Algérie–Niger : un axe stratégique en pleine mutation pour sécuriser et développer le Sahel.

Algérie–Niger : un axe stratégique en pleine mutation pour sécuriser et développer le Sahel.

Par Abdoulkarim Ousmane Mahamadou.

Réunis à Niamey les 23 et 24 mars 2026 dans le cadre de la Grande Commission mixte algéro-nigérienne, les Premiers ministres Sifi Ghrieb et Ali Mahamane Lamine Zeine ont donné le ton d’un partenariat appelé à franchir un cap décisif. Dans un discours à forte portée politique et stratégique, le chef du gouvernement algérien a esquissé les contours d’une alliance renforcée entre Algérie et Niger, fondée sur la sécurité, le développement et la souveraineté régionale.
D’emblée, Sifi Ghrieb a insisté sur la profondeur historique des relations entre les deux pays, rappelant qu’elles reposent sur « des liens de fraternité sincère » nourris par une géographie commune et une vision partagée de l’avenir du Sahel. Cette deuxième session de la Commission mixte intervient dans un contexte particulier, marqué par la récente visite à Alger du président nigérien Abdourahamane Tiani, un déplacement qualifié d’« historique » qui a permis de redéfinir les bases d’un partenariat stratégique ambitieux.
Au cœur de cette dynamique, Alger affiche clairement sa volonté d’accompagner Niamey dans ses efforts de stabilisation et de développement, tout en respectant strictement sa souveraineté. Une position qui s’inscrit dans une doctrine désormais assumée par les pays sahéliens : privilégier des solutions africaines aux crises africaines, loin de toute ingérence extérieure.
Mais au-delà des déclarations politiques, le discours du Premier ministre algérien met l’accent sur des actions concrètes. Quatre axes majeurs structurent cette nouvelle feuille de route. Le premier consiste à consolider les acquis existants, notamment en matière de coopération sécuritaire et de coordination diplomatique. Dans une région confrontée à la montée du terrorisme et des trafics transnationaux, cette coopération apparaît comme un pilier incontournable.
Le deuxième axe porte sur l’accélération des grands projets structurants, véritables leviers d’intégration régionale. Parmi eux figurent la route transsaharienne, le gazoduc transsaharien et le réseau de fibre optique. Ces infrastructures, loin d’être de simples projets techniques, sont présentées comme les fondations d’un corridor économique reliant la Méditerranée à l’Afrique de l’Ouest, capable de transformer durablement les économies de la région.
Troisième priorité : l’élargissement des domaines de coopération. De l’énergie aux mines, en passant par l’agriculture, la santé, la formation ou encore la numérisation, Alger et Niamey entendent diversifier leurs partenariats.

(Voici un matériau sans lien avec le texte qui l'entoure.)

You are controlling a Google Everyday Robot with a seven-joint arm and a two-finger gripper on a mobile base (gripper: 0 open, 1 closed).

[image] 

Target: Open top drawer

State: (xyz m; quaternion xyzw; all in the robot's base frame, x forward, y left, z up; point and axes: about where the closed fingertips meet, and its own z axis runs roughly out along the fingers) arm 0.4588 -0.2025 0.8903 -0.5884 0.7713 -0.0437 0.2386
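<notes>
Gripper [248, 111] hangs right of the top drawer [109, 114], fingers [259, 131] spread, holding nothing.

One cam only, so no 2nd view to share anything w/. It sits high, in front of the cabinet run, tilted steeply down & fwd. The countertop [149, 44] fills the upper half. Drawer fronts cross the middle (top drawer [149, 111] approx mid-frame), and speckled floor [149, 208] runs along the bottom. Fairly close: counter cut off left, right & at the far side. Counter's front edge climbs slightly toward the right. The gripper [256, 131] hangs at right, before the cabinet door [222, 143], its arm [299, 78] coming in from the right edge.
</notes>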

L’Algérie s’est notamment engagée à mettre son expertise au service du Niger dans les secteurs énergétique et pétrolier, tout en soutenant l’électrification des zones rurales et frontalières.
Enfin, le quatrième axe vise à revitaliser les échanges économiques et commerciaux.

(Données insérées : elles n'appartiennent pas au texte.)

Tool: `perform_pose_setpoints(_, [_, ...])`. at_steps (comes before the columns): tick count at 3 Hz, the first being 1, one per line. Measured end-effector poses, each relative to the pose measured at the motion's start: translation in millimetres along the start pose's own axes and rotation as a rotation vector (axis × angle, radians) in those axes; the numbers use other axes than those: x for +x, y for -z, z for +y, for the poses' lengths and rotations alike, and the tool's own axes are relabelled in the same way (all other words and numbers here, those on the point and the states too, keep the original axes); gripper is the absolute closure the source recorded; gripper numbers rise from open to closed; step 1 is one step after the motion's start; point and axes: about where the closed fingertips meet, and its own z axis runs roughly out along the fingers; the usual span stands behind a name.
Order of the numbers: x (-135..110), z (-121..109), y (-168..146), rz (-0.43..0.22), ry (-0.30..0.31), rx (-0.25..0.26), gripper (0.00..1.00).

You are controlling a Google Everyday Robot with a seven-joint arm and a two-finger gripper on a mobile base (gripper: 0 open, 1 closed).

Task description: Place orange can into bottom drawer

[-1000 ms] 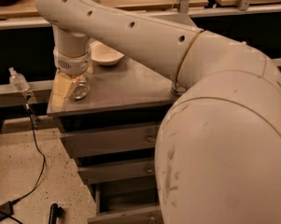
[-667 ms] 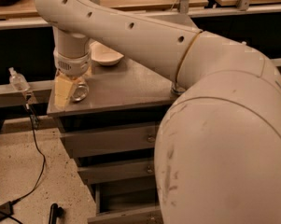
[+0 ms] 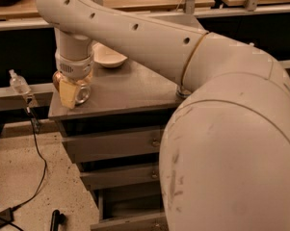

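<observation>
The orange can (image 3: 81, 94) lies at the front left corner of the grey cabinet top (image 3: 130, 88), its silver end facing me. My gripper (image 3: 72, 93) comes straight down on it from above and is shut on the can, with one yellowish finger (image 3: 67, 96) in front of it. The bottom drawer (image 3: 127, 221) is pulled open below the two wider drawers. Its right part is hidden behind my arm.
A white bowl (image 3: 108, 57) sits at the back of the cabinet top. A clear bottle (image 3: 19, 84) stands on a ledge left of the cabinet. A black cable (image 3: 38, 167) and dark objects (image 3: 55, 220) lie on the speckled floor. My bulky arm (image 3: 231, 153) fills the right foreground.
Nothing has visibly moved; the gripper stays on the can at the corner of the cabinet top.
</observation>
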Motion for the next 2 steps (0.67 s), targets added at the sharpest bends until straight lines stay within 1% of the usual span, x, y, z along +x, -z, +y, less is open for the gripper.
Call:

À cet effet, le Forum économique algéro-nigérien, organisé en marge de la rencontre, est appelé à jouer un rôle clé en favorisant les investissements croisés et les partenariats entre opérateurs privés. L’objectif est clair : traduire la volonté politique en opportunités concrètes pour les populations, notamment dans les zones frontalières.
Sur le plan sécuritaire, le ton est sans équivoque. Face à l’escalade des menaces dans l’espace sahélo-saharien, Sifi Ghrieb a réaffirmé l’engagement de son pays à renforcer la coopération avec le Niger. « La sécurité de l’Algérie est celle du Niger, et inversement », a-t-il martelé, soulignant l’interdépendance stratégique entre les deux nations.

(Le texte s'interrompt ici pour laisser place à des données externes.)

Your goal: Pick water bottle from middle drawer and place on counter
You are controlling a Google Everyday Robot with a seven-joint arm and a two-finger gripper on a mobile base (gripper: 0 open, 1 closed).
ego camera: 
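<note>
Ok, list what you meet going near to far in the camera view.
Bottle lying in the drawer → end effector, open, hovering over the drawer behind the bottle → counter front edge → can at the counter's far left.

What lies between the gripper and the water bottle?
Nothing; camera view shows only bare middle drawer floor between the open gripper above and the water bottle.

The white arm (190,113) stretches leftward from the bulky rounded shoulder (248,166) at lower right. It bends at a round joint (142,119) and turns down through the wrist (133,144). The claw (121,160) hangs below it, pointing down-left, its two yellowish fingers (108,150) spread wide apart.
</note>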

Au-delà du cadre bilatéral, ce rapprochement s’inscrit dans une vision plus large : celle d’un Sahel capable de prendre en main son destin. Les deux pays plaident pour des solutions politiques fondées sur le dialogue, la souveraineté et la solidarité africaine, tout en soutenant des initiatives continentales comme la Zone de libre-échange africaine.
À Niamey, le message est donc clair : l’axe Alger–Niamey entend devenir un moteur de stabilité et de développement dans un Sahel en pleine recomposition. Reste désormais à transformer cette ambition en résultats tangibles sur le terrain.